▶ **DESCRIPTION OF THE TASK**:
The word "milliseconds" occurs in some lines of the listing. Copy those lines.

——

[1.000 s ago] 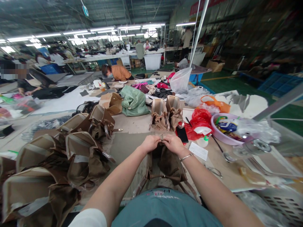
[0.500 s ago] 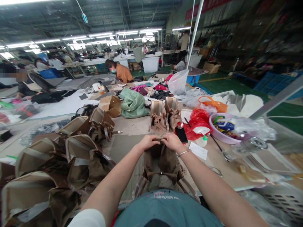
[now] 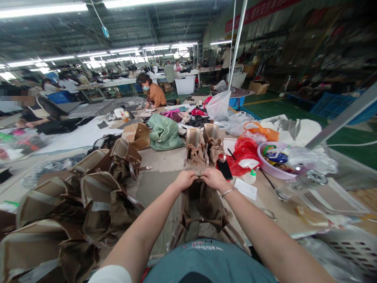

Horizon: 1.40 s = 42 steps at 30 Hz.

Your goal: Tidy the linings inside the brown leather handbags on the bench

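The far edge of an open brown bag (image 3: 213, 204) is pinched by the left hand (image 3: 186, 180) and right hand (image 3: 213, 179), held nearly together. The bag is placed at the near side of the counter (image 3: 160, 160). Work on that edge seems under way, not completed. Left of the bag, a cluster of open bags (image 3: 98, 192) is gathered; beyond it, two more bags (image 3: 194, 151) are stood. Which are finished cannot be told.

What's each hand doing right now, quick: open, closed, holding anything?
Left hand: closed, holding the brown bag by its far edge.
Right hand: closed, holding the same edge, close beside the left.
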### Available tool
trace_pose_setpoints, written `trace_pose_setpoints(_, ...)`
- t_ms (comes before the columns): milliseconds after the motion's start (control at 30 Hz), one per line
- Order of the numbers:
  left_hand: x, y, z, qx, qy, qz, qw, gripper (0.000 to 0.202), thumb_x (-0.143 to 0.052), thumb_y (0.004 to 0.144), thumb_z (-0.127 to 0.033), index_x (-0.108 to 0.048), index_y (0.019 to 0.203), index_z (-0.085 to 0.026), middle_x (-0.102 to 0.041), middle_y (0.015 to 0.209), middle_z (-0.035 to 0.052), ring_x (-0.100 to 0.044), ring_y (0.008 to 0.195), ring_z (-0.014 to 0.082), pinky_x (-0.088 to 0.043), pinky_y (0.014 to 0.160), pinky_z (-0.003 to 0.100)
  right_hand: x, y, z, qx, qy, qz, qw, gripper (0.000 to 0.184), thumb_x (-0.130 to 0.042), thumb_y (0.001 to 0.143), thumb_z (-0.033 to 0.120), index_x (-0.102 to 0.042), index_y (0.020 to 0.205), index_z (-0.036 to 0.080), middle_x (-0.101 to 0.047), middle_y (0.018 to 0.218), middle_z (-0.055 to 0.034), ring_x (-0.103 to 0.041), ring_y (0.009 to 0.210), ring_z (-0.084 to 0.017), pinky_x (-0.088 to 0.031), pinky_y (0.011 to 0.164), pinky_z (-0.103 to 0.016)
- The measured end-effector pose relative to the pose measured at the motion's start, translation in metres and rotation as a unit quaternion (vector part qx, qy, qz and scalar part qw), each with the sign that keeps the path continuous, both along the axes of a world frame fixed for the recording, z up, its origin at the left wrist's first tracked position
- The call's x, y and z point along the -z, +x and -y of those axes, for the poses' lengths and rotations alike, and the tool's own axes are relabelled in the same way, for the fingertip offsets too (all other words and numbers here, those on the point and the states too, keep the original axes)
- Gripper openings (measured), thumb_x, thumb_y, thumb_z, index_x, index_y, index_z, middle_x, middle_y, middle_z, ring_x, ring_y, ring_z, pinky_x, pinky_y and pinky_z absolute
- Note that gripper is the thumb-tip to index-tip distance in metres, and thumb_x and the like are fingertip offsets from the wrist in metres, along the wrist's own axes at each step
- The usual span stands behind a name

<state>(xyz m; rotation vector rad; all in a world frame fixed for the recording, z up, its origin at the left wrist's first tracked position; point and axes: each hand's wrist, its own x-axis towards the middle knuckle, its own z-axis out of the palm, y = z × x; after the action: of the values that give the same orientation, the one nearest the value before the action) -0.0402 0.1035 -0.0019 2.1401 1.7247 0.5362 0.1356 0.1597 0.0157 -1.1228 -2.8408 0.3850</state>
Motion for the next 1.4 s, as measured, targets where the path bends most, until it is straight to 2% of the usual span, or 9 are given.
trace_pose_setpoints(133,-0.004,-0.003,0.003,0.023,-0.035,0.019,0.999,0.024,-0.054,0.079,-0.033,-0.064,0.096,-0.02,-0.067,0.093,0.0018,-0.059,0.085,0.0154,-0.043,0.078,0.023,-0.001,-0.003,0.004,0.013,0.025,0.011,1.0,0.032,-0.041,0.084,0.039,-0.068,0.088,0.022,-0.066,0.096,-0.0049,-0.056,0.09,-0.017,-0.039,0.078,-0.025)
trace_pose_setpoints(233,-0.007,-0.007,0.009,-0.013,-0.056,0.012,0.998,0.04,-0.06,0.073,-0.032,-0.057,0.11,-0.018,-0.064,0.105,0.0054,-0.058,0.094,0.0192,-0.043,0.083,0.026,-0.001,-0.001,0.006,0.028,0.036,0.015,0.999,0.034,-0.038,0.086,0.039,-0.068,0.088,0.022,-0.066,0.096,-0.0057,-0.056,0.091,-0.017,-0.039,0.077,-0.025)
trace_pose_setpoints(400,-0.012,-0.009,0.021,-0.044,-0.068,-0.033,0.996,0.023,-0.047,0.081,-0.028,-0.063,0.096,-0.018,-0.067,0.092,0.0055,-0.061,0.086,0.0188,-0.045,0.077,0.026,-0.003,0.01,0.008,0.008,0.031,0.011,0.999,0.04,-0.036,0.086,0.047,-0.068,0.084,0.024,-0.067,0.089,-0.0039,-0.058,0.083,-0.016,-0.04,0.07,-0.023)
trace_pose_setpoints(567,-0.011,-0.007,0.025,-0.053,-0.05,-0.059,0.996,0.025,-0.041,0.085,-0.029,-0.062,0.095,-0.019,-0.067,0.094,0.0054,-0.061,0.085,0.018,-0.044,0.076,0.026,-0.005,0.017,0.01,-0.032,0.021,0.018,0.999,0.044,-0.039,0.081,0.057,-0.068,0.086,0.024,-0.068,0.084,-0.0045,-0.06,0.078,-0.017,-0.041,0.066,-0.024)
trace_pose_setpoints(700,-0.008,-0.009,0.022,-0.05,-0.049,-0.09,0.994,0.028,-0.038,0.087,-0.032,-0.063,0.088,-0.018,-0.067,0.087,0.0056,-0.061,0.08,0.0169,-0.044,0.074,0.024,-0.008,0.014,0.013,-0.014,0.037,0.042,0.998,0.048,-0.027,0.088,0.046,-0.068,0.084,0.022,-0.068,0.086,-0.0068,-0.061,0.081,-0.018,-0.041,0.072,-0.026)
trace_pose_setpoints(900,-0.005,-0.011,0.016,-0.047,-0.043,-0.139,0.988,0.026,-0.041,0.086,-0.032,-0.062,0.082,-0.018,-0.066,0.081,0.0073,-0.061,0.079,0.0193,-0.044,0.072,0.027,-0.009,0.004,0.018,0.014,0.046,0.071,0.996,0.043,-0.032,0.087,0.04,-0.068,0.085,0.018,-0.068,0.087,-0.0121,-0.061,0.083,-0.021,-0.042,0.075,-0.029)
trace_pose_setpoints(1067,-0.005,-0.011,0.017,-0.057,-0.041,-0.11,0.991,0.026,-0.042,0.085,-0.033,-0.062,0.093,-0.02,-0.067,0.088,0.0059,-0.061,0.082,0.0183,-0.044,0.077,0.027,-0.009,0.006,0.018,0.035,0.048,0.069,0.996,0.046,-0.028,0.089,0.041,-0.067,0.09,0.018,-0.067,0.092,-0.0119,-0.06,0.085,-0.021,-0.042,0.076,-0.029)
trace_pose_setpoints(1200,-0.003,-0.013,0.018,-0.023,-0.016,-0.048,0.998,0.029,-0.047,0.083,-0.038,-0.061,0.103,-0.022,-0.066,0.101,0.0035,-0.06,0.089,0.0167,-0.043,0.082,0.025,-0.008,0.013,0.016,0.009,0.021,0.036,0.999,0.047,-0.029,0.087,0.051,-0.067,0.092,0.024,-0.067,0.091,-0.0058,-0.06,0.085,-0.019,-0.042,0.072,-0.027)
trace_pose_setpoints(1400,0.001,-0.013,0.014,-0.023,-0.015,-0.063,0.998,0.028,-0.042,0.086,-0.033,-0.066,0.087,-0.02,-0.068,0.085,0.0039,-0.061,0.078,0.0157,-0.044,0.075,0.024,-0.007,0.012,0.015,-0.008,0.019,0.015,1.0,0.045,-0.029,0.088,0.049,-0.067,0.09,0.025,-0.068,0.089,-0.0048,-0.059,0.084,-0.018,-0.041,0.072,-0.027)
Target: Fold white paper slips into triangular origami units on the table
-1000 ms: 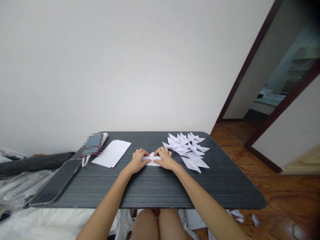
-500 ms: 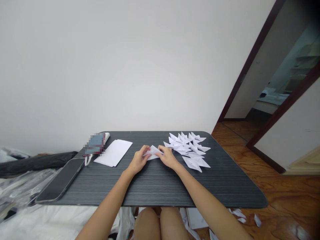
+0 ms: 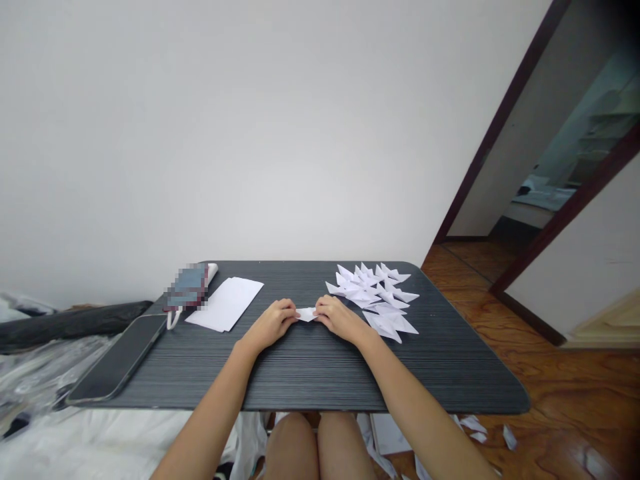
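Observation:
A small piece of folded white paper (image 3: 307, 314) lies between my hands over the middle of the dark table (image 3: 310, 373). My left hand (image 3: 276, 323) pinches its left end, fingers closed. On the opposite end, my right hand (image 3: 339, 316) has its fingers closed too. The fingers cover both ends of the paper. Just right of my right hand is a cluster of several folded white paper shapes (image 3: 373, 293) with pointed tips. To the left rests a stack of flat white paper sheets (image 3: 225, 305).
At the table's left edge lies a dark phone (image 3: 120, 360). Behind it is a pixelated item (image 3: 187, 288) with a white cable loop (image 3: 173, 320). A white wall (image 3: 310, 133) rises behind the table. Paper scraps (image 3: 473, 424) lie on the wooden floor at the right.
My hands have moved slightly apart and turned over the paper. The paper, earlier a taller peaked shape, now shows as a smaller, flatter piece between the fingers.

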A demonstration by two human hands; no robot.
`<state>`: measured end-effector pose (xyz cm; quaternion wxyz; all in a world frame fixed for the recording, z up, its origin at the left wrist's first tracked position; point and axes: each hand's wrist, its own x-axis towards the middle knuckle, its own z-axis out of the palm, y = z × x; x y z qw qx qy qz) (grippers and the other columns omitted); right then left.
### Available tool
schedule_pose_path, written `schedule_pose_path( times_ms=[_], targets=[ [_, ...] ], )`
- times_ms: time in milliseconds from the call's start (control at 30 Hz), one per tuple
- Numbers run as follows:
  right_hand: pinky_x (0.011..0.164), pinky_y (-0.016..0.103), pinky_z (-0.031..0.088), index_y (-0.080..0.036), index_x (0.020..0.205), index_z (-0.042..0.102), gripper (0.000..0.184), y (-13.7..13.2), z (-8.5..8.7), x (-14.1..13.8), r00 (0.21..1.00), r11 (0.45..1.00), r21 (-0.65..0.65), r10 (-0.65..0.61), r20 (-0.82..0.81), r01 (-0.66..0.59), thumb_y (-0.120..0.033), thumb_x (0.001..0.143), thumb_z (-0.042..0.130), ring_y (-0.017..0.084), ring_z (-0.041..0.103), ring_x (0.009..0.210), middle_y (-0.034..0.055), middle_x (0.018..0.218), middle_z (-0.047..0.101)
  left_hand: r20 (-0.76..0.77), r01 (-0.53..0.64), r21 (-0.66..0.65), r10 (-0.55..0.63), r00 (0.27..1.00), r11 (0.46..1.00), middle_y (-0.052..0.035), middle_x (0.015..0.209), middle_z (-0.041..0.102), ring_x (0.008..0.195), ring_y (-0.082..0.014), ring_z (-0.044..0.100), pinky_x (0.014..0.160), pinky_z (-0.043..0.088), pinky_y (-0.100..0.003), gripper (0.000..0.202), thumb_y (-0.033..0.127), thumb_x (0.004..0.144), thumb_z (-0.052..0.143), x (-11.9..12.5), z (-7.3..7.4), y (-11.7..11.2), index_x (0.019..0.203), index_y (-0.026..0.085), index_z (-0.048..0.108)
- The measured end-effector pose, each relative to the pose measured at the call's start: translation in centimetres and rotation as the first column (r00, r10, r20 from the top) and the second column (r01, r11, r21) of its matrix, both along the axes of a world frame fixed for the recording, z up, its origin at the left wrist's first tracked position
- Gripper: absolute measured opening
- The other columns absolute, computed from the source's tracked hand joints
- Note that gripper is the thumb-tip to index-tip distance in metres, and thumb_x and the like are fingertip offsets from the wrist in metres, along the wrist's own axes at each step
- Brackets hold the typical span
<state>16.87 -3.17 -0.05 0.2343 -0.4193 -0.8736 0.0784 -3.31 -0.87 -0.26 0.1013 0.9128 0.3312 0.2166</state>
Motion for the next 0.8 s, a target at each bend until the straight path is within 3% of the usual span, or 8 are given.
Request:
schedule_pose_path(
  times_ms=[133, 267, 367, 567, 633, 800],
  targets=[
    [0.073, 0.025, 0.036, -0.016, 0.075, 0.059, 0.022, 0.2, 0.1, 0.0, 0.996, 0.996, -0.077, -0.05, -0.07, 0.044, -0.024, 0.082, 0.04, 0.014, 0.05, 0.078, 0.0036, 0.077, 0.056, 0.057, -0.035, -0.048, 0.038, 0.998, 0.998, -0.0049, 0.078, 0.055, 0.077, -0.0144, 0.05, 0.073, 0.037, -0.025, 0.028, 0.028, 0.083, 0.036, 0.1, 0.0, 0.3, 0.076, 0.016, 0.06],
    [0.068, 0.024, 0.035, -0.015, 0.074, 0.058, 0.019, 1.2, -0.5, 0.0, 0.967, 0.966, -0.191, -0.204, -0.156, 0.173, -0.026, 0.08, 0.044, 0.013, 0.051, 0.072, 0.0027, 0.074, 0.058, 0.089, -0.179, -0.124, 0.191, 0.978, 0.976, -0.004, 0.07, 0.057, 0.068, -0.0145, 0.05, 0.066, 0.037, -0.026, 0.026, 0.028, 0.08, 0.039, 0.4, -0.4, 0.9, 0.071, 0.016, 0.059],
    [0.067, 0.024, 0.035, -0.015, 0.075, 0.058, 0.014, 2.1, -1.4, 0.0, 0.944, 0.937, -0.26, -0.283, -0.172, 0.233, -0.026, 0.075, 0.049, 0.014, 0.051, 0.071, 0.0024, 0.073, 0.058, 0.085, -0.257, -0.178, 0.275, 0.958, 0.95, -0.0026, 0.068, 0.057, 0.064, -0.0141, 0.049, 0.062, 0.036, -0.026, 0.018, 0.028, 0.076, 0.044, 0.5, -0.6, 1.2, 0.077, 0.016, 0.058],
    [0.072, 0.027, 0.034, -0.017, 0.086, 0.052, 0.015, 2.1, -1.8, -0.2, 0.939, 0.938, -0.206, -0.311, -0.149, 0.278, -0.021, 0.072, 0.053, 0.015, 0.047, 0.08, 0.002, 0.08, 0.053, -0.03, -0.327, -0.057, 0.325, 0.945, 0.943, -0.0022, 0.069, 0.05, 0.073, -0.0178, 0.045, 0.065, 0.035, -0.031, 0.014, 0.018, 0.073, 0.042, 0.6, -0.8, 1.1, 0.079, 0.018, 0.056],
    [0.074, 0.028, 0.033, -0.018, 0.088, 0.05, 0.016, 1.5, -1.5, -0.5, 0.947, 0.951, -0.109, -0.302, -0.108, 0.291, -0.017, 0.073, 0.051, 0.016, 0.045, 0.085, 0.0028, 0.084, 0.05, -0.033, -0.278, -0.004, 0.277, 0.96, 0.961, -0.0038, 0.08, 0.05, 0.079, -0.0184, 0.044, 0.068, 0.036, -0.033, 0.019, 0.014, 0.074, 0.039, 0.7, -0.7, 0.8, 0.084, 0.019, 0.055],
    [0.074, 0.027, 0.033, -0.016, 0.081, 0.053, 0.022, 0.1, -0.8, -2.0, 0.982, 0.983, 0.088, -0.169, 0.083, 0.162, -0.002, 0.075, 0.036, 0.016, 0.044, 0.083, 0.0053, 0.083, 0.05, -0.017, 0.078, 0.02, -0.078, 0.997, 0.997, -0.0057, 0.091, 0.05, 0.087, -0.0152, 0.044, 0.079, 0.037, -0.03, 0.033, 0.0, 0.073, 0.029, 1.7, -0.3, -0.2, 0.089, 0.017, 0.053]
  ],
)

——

▶ **RESULT BELOW**:
- t_ms (comes before the columns): milliseconds after the motion's start (control at 30 Hz), one per line
- times_ms: time in milliseconds from the call's start (control at 30 Hz), one per tuple

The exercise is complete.